Parents are supposed to be there for their kids right?

Well, for me it's different. I never really had both my mom and dad there for me. It was pretty much my mother playing both the roles of mom and dad. I really love my mom for that. She never really needed my dad's help, help that he never offered. She was hard-working and tried to make my life as easy as possible. Ever since I was a little girl I remember how I use to wake up at 4 a.m. with my mom and walk to my grandmother's house. Sometimes when I could not wipe the sleep from my eyes she would even give me a piggyback ride or take me by the hand slowly.

She worked at 4 a.m. to 5 p.m. I remember I would always cry from waking up so early. Where was my dad you ask? Sleeping until 3 in the afternoon with his new family. I remember being a little girl I'd suffer a lot, but my mom would try her best to make things easy for me. She would drop me off in my grandmother's house, which was 5 long blocks away and kiss me gently on the forehead and tell me she loved me, and this made things better, for a little.

She suffered a lot and I've been with her through almost everything. I used to hate school because at the end of the day all of my friends had their parents. Dads were there with ice cream waiting for them. I envied the kisses the dads gave their daughters while I would take my grandma's hand and walk home. From the age of 4-9 I would see my dad exactly 28 times. As I grew older I started to think, "Wasn't I good enough for him?" Maybe he didn't want me. He would just shower me with presents. Presents didn't make up for twelve long years without a father. I remembered how I would call him to come to my graduation, birthdays, and special celebrations. I remember how he would always stand me up. I used to cry and cry so hard I wouldn't eat, cry so hard that I couldn't sleep. I cried over my worthless father.

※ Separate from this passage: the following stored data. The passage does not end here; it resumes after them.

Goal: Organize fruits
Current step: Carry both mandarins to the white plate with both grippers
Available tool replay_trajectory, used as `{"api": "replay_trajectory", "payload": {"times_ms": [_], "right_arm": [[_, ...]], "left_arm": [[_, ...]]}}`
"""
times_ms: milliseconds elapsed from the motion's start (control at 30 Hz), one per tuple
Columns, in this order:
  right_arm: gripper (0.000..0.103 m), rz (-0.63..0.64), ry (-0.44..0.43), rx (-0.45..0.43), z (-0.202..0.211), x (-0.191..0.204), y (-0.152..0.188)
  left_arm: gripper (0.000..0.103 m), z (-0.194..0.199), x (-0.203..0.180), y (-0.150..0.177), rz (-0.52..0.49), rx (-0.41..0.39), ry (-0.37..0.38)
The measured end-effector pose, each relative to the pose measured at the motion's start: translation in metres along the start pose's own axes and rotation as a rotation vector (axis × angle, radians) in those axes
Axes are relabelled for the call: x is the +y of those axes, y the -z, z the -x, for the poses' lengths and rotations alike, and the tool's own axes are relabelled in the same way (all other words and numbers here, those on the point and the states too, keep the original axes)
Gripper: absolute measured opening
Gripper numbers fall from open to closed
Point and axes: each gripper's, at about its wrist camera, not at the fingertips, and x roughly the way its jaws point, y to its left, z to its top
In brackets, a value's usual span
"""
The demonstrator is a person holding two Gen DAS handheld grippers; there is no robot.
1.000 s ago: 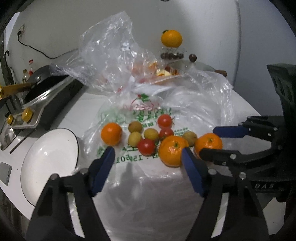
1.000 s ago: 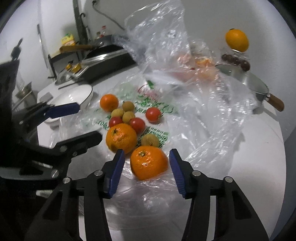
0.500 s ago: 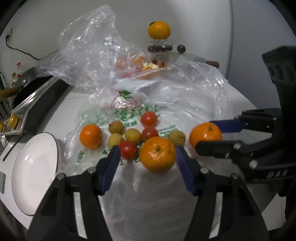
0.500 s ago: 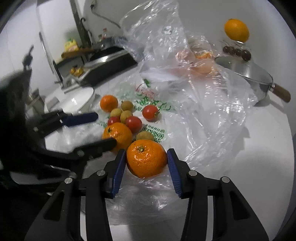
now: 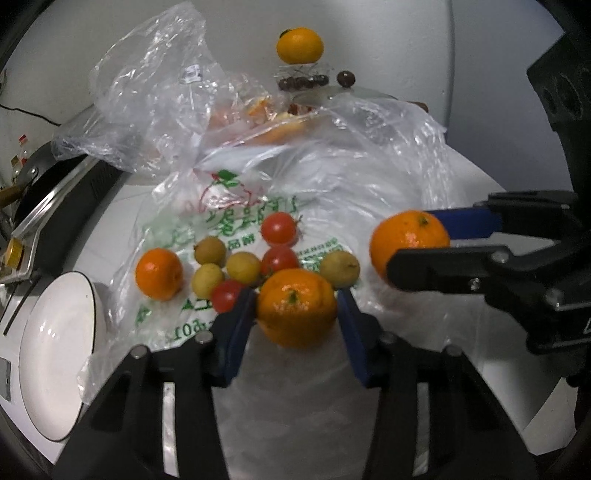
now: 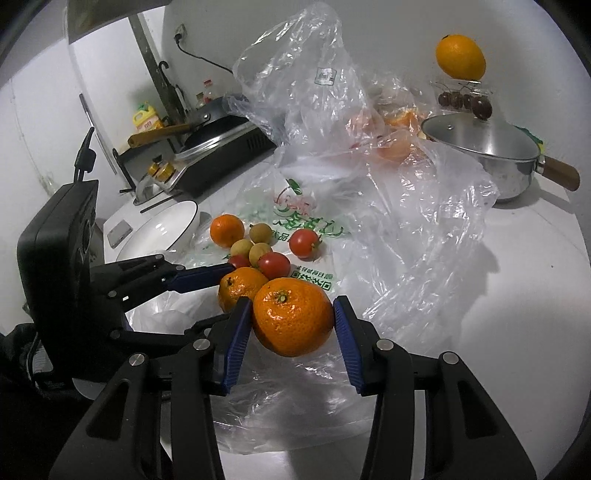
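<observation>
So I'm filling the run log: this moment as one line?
left gripper: shut on orange | right gripper: shut on second orange | both over bag | plate: nothing on it

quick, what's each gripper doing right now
Left gripper: shut on an orange.
Right gripper: shut on another orange.

A white kitchen counter against pale walls

A portable stove (image 6: pixel 221 155) carrying a dark pan (image 6: pixel 207 112) stands at the counter's (image 6: pixel 517 295) far left edge; a steel pot (image 6: pixel 484 155) sits at its far right, a power cord (image 6: pixel 199 59) crossing the wall (image 6: pixel 388 33) behind.
</observation>
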Motion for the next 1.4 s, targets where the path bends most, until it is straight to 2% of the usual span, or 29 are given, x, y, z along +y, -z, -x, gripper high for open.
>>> {"api": "replay_trajectory", "payload": {"times_ms": [667,1400], "right_arm": [[0.048,0.078,0.025,-0.02,0.002,0.055,-0.015],[0.048,0.195,0.053,0.012,-0.049,0.146,-0.049]], "left_arm": [[0.047,0.054,0.037,0.011,0.064,-0.105,0.003],[0.047,0.098,0.148,0.052,0.197,-0.198,-0.042]]}}
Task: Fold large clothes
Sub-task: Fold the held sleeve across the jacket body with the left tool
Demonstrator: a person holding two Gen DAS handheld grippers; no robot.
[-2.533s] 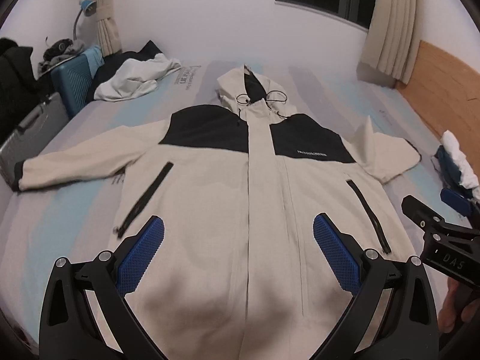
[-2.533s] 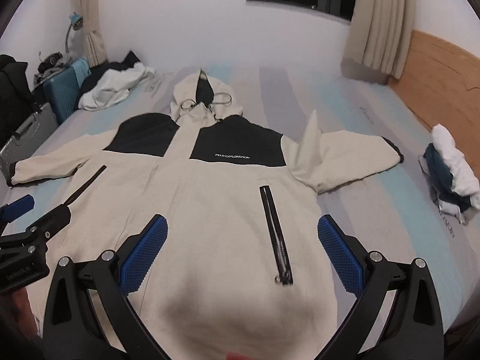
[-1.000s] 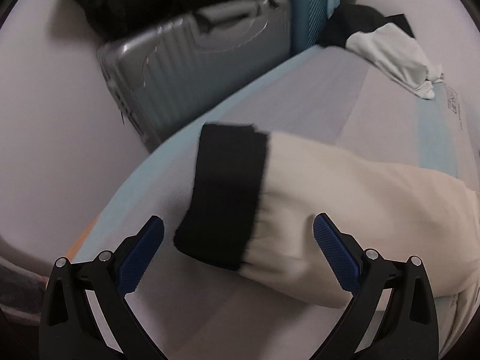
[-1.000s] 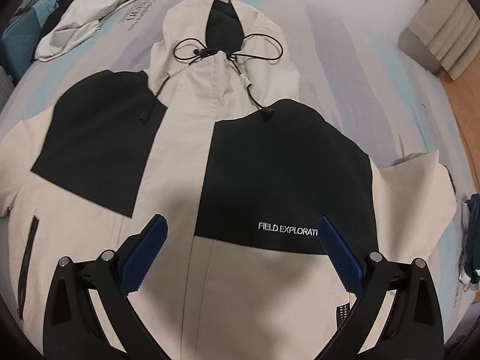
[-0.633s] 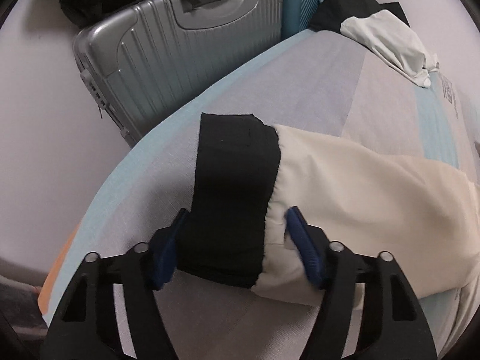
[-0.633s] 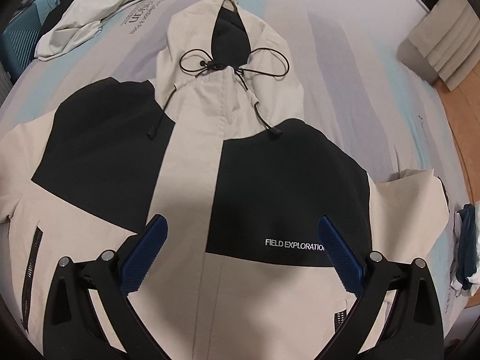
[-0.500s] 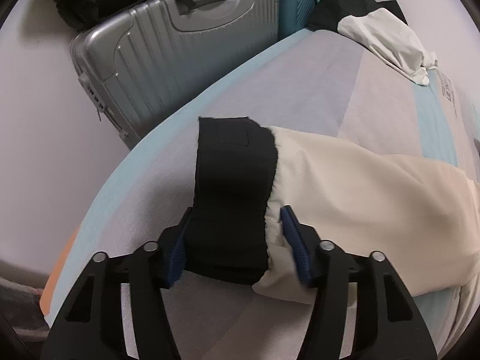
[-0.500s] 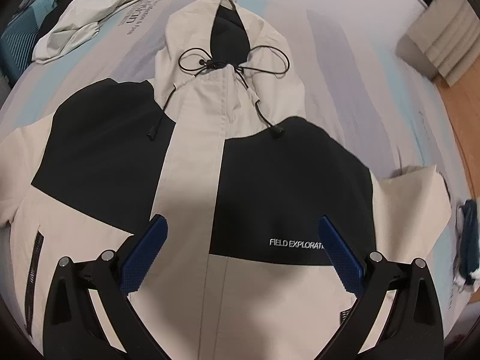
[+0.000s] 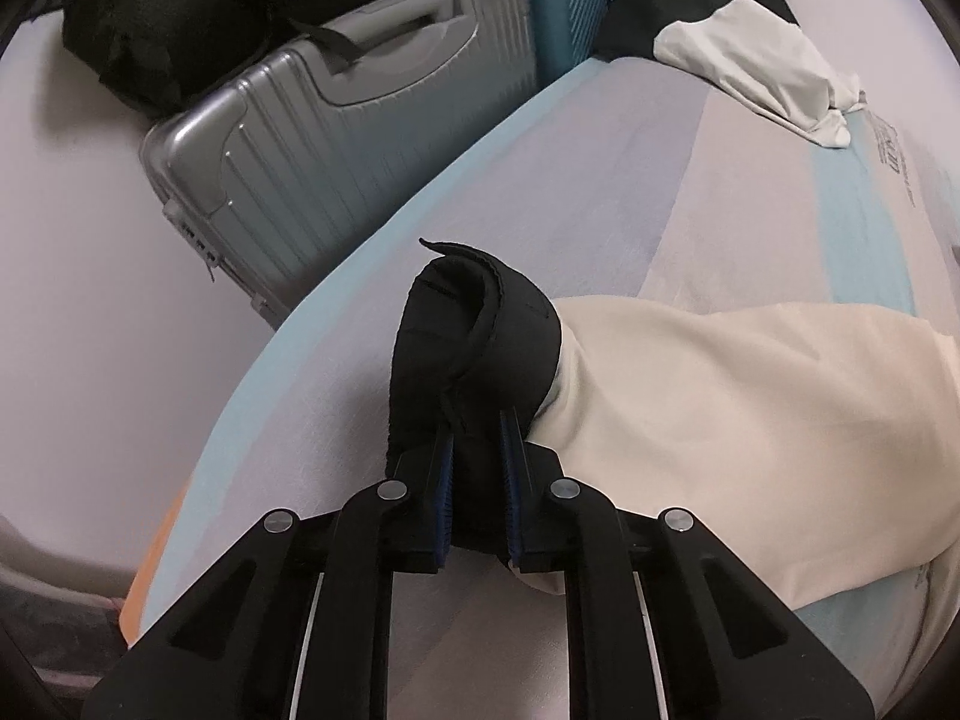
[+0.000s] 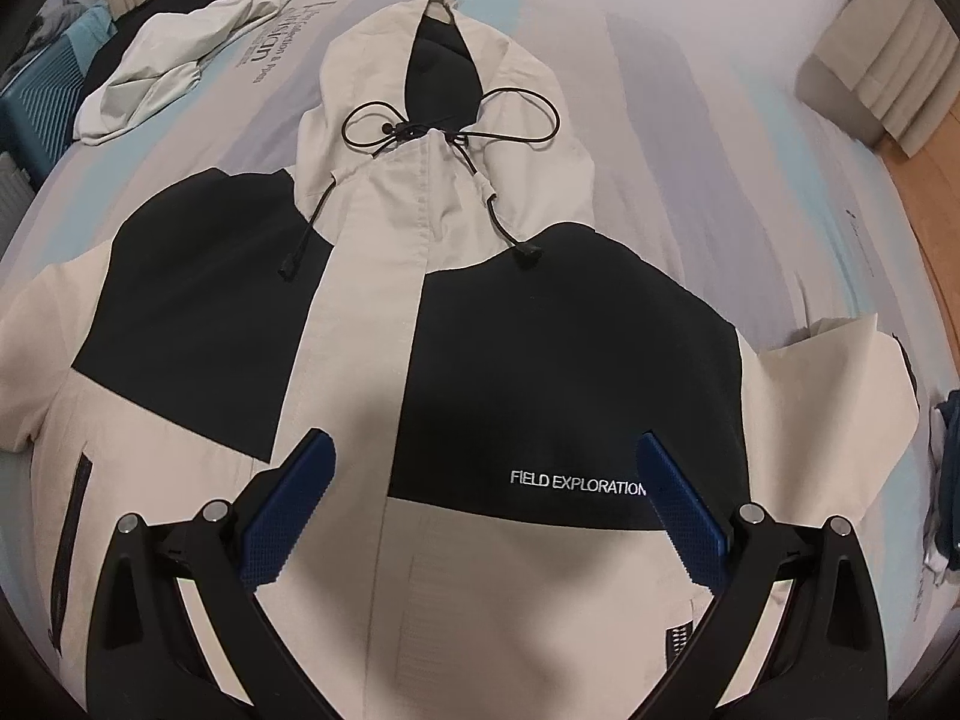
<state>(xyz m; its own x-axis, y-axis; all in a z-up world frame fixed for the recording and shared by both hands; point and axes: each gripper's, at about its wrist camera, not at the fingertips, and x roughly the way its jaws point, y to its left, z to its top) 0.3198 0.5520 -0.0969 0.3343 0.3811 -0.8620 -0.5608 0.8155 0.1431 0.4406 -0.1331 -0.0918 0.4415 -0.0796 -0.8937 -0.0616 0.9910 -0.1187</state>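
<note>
Hooded jacket (image 10: 372, 360), cream with black panels, spread face-up on bed (image 10: 690, 138).
Left hand-held gripper (image 9: 477, 438): jaws closing on black cuff (image 9: 474, 348) of cream sleeve (image 9: 720, 420), cuff bunched and curled up between blue pads (image 9: 443, 498), near edge of bed beside grey suitcase (image 9: 336, 144). Right hand-held gripper (image 10: 483, 456): jaws wide apart, nothing between them, poised above chest of jacket by white lettering (image 10: 577, 483). Hood (image 10: 438, 84) flat toward far end of bed, black drawcord (image 10: 510, 120) looped across it. Other sleeve (image 10: 840, 384) folded at right. Loose white and black garment (image 10: 174, 78) lying at far left corner of bed.
</note>
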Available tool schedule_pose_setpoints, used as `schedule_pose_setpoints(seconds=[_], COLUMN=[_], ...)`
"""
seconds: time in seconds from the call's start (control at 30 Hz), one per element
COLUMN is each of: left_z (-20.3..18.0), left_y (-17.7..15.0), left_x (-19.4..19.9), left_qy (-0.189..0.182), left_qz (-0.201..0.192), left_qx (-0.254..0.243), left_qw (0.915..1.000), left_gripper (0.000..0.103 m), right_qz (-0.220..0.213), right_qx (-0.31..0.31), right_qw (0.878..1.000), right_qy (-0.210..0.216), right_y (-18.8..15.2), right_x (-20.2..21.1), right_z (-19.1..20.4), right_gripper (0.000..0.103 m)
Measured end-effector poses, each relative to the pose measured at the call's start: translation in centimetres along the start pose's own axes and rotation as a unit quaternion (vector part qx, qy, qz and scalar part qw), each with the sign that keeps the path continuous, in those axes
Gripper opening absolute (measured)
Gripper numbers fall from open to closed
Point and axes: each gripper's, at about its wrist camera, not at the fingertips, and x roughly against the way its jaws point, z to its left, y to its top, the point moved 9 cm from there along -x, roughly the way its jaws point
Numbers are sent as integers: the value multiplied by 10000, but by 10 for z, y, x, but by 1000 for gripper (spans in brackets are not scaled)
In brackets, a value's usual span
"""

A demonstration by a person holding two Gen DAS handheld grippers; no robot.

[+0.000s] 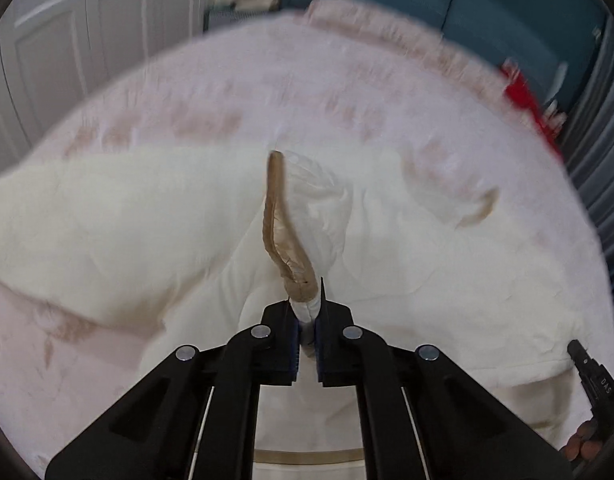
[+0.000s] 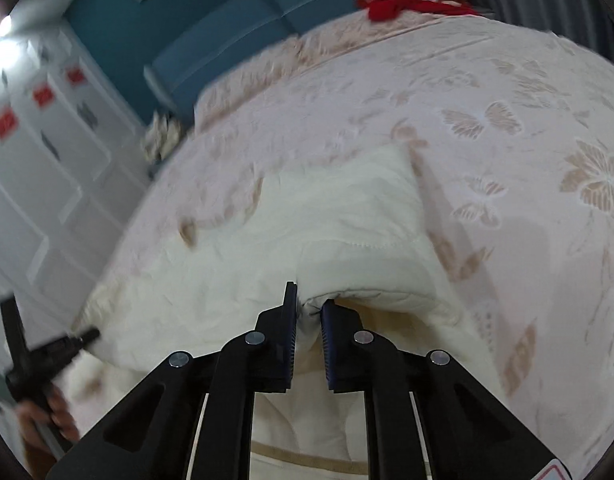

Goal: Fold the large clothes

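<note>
Closest in the left wrist view, the left tool [image 1: 306, 312] has its jaws pinched narrow on a fold of the cream garment [image 1: 119, 216], right where a tan trim band [image 1: 281, 220] rises from the grip and curls upward. In the right wrist view the right tool [image 2: 309, 308] is likewise clamped on a bunched edge of the same garment [image 2: 347, 216], the cloth squeezed between its dark pads and puckering into a small ridge just beyond them. The garment lies spread across the bed, its padded body running away from both tools; a sleeve-like part stretches off to the left in the left view. At the lower left of the right view a hand [image 2: 47, 412] grips the handle of the other tool, beside the garment's edge. Under the garment is a pale pink bedspread [image 2: 507, 128] patterned with butterflies and flowers. Further back, a red cloth [image 2: 391, 4] sits at the far edge of the bed, against a teal headboard [image 2: 243, 20]. White cabinet doors [image 1: 87, 40] stand off to the side
</note>
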Motion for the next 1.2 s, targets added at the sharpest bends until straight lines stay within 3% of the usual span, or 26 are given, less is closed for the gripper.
schedule_pose_setpoints(seconds=[0.07, 0.2, 0.33, 0.47, 0.53, 0.6, 0.73, 0.97, 1.2], left_z=[4, -2, 6, -11, -36, -52, -100, -114, -117], left_y=[-21, -28, -22, -7, -9, -18, -45, -70, -84], left_x=[-24, -13, 29, 63, 57, 48, 18, -19, -22], left_qy=[122, 651, 687, 571, 347, 244, -16, 207, 427], left_qz=[289, -18, -235, -618, -510, -370, -76, 72, -303], left_qx=[-41, -505, -279, -319, -469, -595, -919, -1043, -1295], left_qw=[9995, 9966, 9970, 9959, 9970, 9972, 9957, 9943, 9902], left_gripper=[5, 15, 29, 29, 29, 29, 29, 29, 29], right_qz=[340, 334, 39, -283, -274, -123, 164, 487, 252], right_qx=[100, 158, 401, 760, 954, 1102, 1271, 1469, 1563], right_qw=[9990, 9985, 9963, 9932, 9913, 9893, 9895, 9849, 9834], right_qy=[-255, -408, -762, -842, -860, -945, -672, -778, -881], right_y=[-19, -16, -7, 10, 16, 11, -15, -45, -54], right_x=[-21, 2, 48, 68, 57, 41, 18, -30, -39], right_z=[-13, -13, -14, 7, 19, 25, 49, 56, 50], right_gripper=[11, 20, 21, 22, 21, 15, 13, 13, 11])
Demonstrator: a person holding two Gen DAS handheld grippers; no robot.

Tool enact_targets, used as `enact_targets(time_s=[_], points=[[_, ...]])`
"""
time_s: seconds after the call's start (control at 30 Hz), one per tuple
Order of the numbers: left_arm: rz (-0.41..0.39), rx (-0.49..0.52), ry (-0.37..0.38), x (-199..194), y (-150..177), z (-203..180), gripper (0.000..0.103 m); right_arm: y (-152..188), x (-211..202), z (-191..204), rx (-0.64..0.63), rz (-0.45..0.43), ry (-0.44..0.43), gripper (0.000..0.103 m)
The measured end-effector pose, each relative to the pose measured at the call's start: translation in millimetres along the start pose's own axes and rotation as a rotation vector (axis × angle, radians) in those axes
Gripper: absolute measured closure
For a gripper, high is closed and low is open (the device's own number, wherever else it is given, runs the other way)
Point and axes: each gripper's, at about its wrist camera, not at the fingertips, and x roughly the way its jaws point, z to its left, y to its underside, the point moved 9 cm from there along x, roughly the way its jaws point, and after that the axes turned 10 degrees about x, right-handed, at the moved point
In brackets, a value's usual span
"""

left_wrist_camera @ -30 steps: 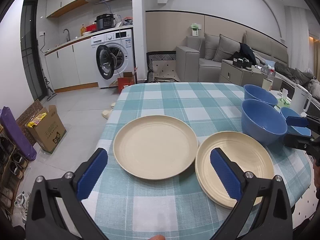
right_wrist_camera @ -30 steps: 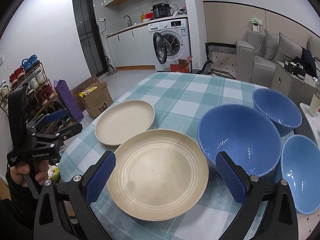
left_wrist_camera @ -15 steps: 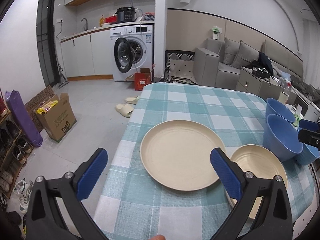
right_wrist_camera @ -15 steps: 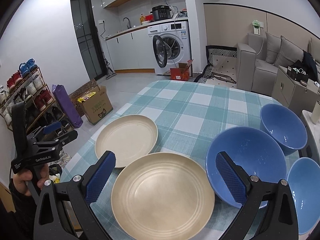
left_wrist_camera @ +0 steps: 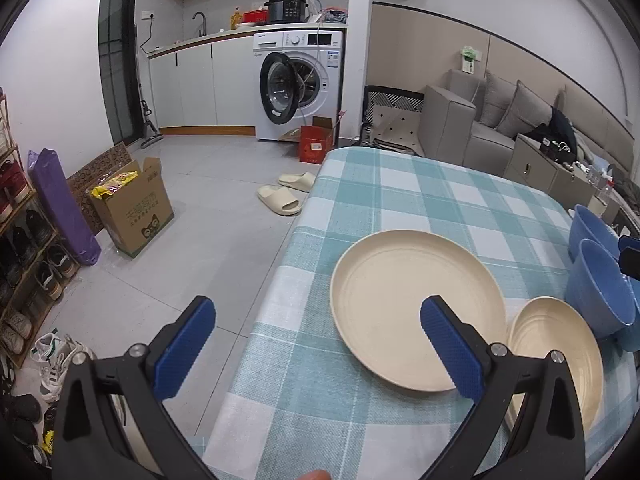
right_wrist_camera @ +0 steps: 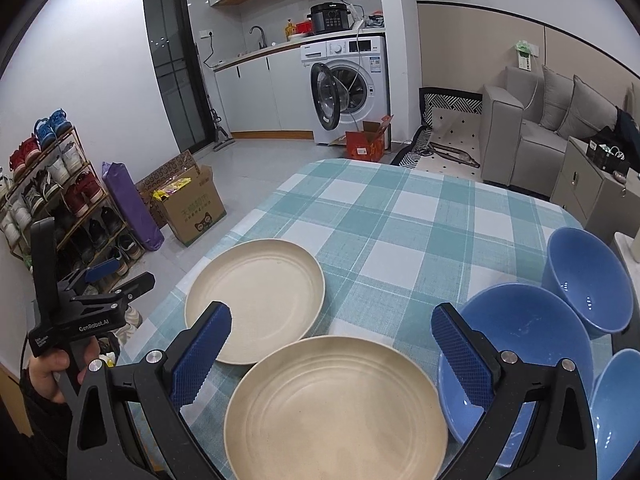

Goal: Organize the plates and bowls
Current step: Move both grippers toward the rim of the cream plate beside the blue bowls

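Observation:
Two cream plates lie side by side on the teal checked tablecloth (right_wrist_camera: 400, 216). The far plate (right_wrist_camera: 256, 296) (left_wrist_camera: 416, 308) lies near the table's left edge. The near plate (right_wrist_camera: 336, 412) (left_wrist_camera: 560, 356) sits just below my right gripper (right_wrist_camera: 332, 356), which is open and holds nothing. Three blue bowls stand to the right: a middle one (right_wrist_camera: 516, 344) (left_wrist_camera: 600, 292), a far one (right_wrist_camera: 588, 280) and a near one (right_wrist_camera: 620, 412). My left gripper (left_wrist_camera: 318, 344) (right_wrist_camera: 120, 276) is open and empty, hovering over the table's left edge, left of the far plate.
A hand (right_wrist_camera: 52, 368) holds the left gripper off the table's left side. On the floor are a cardboard box (left_wrist_camera: 136, 208), slippers (left_wrist_camera: 280, 200) and a shoe rack (right_wrist_camera: 60, 208). A washing machine (left_wrist_camera: 300, 84) and sofa (left_wrist_camera: 500, 128) stand beyond the table.
My left gripper has swung left, so both plates now sit to the right in its view. The right gripper has drawn back a little; the dishes have not moved.

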Motion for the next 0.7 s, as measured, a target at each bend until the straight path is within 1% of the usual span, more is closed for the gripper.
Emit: enact_targets(time_s=[0.07, 0.17, 0.3, 0.37, 0.53, 0.7], points=[[0.008, 0.0, 0.001, 4, 2, 2, 0.0, -2, 7, -2, 0.002, -0.005, 0.009, 0.001], [0.027, -0.002, -0.003, 13, 6, 2, 0.0, -1, 19, -5, 0.024, 0.023, 0.006, 0.001], [0.047, 0.005, -0.019, 24, 11, 3, 0.0, -2, 32, -5, 0.029, 0.039, 0.004, 0.001], [0.06, 0.005, -0.011, 29, 14, 3, 0.0, -2, 40, -5, 0.032, 0.043, 0.013, 0.001], [0.09, -0.014, 0.001, 41, 20, 2, 0.0, 0, 65, 0, 0.033, 0.088, 0.013, 0.001], [0.114, 0.004, 0.005, 52, 25, -2, 0.0, 5, 93, 6, 0.028, 0.134, 0.012, 0.001]])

My mom would hug me, kiss me, wipe my tears away and ask me why I kept giving him chances. I guess I expected him to fill in all of the years that he missed. He still hasn't, but he's trying. Can I ask for more? The little me has grown, but still yearns for her father and for him to be there throughout all of my special moments. All of my pain is now locked onto my soul. My parents are slowly taking it away, even if it is step by step.